I'm really looking forward to some Zen 2 APUs, those will give us whole new HTPC / NAS with video out possibilities.

Edit: Hm, no OC power consumption / temperatures?


----------



## jabbadap (Nov 19, 2019)

newtekie1 said:


> The i3-9100F is not the closest thing Intel has to compete to this.  The G5400 would be, its only $10 more.



That actually got updated to G5420, G5400 is from Q2/2018. But yeah that one costs $64, so $15 more.


----------



## Mistral (Nov 19, 2019)

I honestly want to know, who would really run this A300G on a X570 motherboard?


----------



## dgianstefani (Nov 19, 2019)

i9-9100f should be i3-9100f in the review conclusion.


----------



## Frick (Nov 19, 2019)

notb said:


> Who overclocks $50 Athlons?
> How much money would you have to spend on a cooler to make the gain noticeable?
> 
> The only target group for OCing this SoC I can think of are people who'd want to deliberately burn it.



Oohhhh remember when this was a thing?
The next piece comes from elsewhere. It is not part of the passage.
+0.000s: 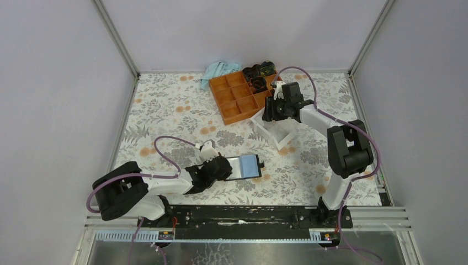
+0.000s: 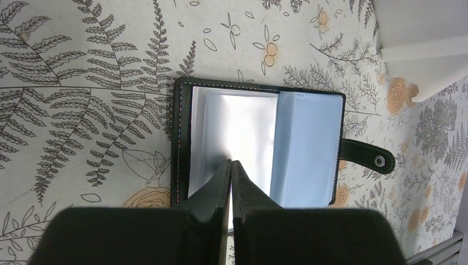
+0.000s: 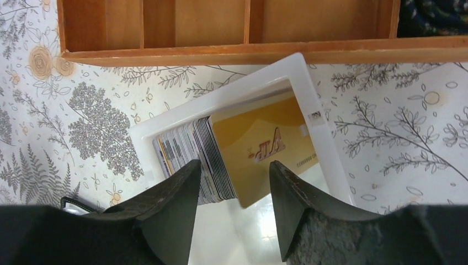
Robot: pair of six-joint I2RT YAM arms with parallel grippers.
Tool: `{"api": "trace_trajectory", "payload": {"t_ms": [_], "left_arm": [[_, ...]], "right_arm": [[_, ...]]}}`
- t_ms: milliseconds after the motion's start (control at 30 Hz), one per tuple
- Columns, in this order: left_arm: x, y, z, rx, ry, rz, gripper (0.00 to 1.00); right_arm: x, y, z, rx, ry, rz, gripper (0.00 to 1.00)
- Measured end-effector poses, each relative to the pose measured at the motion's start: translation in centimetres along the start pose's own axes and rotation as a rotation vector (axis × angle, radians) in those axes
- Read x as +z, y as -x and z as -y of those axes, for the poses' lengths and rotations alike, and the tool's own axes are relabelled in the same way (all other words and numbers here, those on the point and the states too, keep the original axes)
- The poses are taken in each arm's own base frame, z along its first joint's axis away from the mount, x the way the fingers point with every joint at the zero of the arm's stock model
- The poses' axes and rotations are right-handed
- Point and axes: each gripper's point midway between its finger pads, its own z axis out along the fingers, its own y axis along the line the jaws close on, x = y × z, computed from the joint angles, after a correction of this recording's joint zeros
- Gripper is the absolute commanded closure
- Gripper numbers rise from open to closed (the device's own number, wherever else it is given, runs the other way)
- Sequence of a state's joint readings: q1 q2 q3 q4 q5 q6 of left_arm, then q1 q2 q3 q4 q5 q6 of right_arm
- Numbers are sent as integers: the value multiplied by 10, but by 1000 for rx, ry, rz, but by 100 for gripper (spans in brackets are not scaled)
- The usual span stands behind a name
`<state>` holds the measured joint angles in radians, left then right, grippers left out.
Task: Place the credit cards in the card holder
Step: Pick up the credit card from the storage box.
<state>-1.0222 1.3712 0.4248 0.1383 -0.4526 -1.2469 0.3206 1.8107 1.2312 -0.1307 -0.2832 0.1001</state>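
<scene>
Two grippers sit well apart on the flowered table [image 1: 165, 110]. The left gripper [image 2: 230, 165] has its fingers pressed together, the tips over the clear sleeve of the wallet [image 2: 309, 149]. I cannot tell whether any of the sleeve is caught between them. The wallet lies open and flat under and just ahead of those tips. Its light-blue half is to their right, and its snap tab [image 2: 371, 158] sticks out farther right.

The right gripper [image 3: 234, 182] has its fingers spread wide above a white box [image 3: 221, 96]. The cards [image 3: 259, 143] stand on edge in that box, just ahead of the fingertips. A yellow one is at the front, tilted, facing the gap between the fingers, and the others are packed behind it toward the left finger. An orange tray [image 3: 237, 55] lies beyond the box, just beside its far corner.
</scene>
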Motion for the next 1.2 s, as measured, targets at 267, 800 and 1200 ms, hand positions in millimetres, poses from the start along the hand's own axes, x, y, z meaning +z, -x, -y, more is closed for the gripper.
{"api": "trace_trajectory", "payload": {"t_ms": [267,800,1200], "left_arm": [[0,0,0,0,0,0,94],[0,0,1,-1,-2,1,94],[0,0,1,-1,-3,1,94]], "right_arm": [[8,2,-1,-2,19,0,70],[3,10,3,-16,-13,25,77],[-3,7,4,-12,-34,11,72]]}}
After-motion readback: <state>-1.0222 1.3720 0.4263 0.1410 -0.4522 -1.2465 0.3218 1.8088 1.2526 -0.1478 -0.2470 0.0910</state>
That is what I truly miss these days: buying cheap CPU's and overclocking them to the same level as their bigger siblings. That is what I think about when I hear the Athlon name. 2500+ Barton on an Abit NF7-S 2.0 and 512MB RAM...


Anyway, decent! Currently though there are plenty of Ryzen 1200's to be had for <€60. And personally I probably wouldn't buy a dual core for any occasion.


----------



## HwGeek (Nov 19, 2019)

You can get New Ryzen 1500X on Aliexpress for $66 without cooler or $72 with Box cooler with Free shipping ;-).
Nice review, maybe we should have 3000G OC competition so many ppl can participate since the CPU is so cheap and no worries killing it ;-).


----------



## hojnikb (Nov 19, 2019)

too bad you can't overclock it on a320 boards.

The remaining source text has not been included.